Single by Dick Thomas
- A-side: "Tumbling Tumbleweeds"
- Released: 1945
- Genre: Popular, western, folk
- Label: National
- Composer: Dick Thomas
- Lyricist: Ray Freedman

= Sioux City Sue =

"Sioux City Sue" is a 1945 song and a 1946 movie. Lyricist Ray Freedman and composer Dick Thomas wrote the song. Thomas recorded the song in February 1945 for National Records and it was a number one Country charts hit for him. The song was Thomas' first chart entry on the Juke Box Folk Records chart and was also his most successful release: "Sioux City Sue" spent four weeks at number one on the Country charts during a stay of twenty-three weeks.
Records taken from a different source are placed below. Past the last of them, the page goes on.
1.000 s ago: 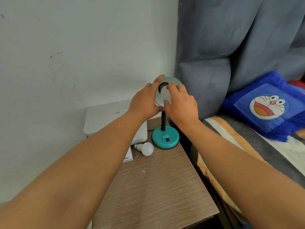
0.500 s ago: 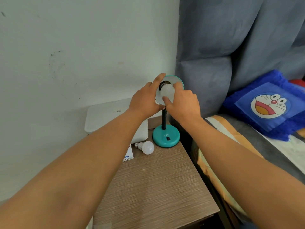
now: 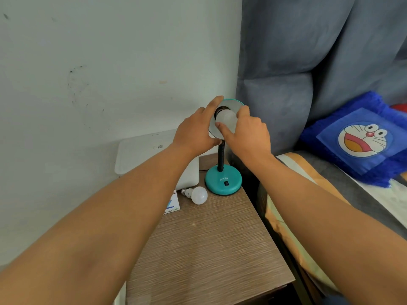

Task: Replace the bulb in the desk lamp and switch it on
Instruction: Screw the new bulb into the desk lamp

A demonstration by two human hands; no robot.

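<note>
Right hand (image 3: 246, 137) grips bulb (image 3: 226, 119), dome toward camera, base seemingly in shade (image 3: 232, 104).

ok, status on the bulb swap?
Left hand holds lamp shade, right hand grips bulb at socket. Second bulb lies on table by lamp base. Nothing blocks the hands.
</note>
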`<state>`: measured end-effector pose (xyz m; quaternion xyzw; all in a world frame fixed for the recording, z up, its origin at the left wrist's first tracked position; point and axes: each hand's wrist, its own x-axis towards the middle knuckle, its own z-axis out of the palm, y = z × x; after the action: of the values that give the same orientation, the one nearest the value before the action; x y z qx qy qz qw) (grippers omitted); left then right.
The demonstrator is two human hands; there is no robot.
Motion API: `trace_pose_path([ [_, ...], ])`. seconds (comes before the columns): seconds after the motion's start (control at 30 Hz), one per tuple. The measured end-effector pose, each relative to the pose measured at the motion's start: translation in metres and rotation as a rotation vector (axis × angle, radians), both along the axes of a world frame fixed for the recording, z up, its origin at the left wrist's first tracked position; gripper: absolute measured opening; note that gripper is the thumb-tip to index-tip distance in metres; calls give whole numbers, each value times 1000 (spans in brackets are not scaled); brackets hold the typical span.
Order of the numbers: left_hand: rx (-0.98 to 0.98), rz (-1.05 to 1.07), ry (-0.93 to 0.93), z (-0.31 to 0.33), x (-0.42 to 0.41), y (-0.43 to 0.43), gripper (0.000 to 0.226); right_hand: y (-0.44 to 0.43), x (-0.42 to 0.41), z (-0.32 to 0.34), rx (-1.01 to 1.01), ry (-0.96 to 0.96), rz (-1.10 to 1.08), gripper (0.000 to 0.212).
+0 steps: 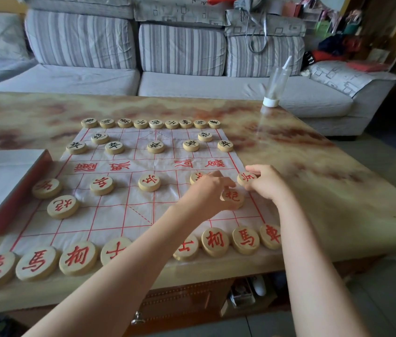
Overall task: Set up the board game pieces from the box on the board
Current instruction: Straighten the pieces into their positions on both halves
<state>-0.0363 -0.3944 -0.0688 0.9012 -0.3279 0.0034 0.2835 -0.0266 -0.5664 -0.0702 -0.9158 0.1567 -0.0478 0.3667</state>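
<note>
A thin paper board (124,210) with red lines lies flat on the shiny counter (313,181). Round wooden pieces sit on it. The pieces with black marks (156,124) stand in a row along the far edge, with more just in front of them. The pieces with red marks (78,258) stand in a row along the near edge, with more on the lines past them. The left hand (206,193) has its grip closed on a red-marked piece (233,197) near the right side of the board. The right hand (266,182) has its fingers pinched on another red-marked piece (246,178) at the right edge line, just past the first one. A red box (9,190) lies on the counter, to the left of the board. A clear bottle (276,86) stands upside down on its white cap at the far edge of the counter. A grey sofa (182,69) is behind.
</note>
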Motion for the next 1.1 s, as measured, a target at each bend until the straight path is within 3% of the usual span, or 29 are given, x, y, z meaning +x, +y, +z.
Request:
trace_pose_path([
  [0.23,12,41,-11,-2,-3,-4,62,0,-2,-4,-34,-50,-94,80],
  [0.47,-24,72,-11,-5,-4,-3,50,-1,4,-8,13,-61,-67,48],
  [0.67,-50,102,2,-10,-3,-5,52,1,1,-2,158,-40,77,70],
  [0.77,-62,108,0,-12,-3,-5,51,1,1,-4,73,-109,21,75],
  [0.93,-75,109,12,-13,-4,-5,54,2,3,-13,-24,-110,-24,62],
  [1.1,-113,106,14,-13,-4,-4,53,-6,11,-17,37,-71,13,59],
])
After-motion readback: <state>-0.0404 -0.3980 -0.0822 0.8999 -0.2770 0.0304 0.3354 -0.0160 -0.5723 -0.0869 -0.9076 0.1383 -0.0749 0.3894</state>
The Dick Thomas version also reached Billboard's Best-selling Record charts attaining the No. 16 position.

Gene Autry sang this title song in the movie with the Cass County Boys, the first film he made after leaving military service at the end of World War II.

The most successful recording was by Bing Crosby who recorded the song on December 27, 1945 and this reached the No. 3 position in Billboard's Best-selling Record charts during a 16-week stay. His version also topped the Australian charts. The song was included in the album Bing: A Musical Autobiography in 1954.

Tony Pastor also had a chart version in 1946 with his recording on the Cosmo label which briefly reached the No. 10 spot.

==Later versions==
- 1963 Slim Whitman for his album Yodeling.
- 1964 The Andrews Sisters for their album Great Country Hits.<
- 1994 Kaau Crater Boys on their album On Fire.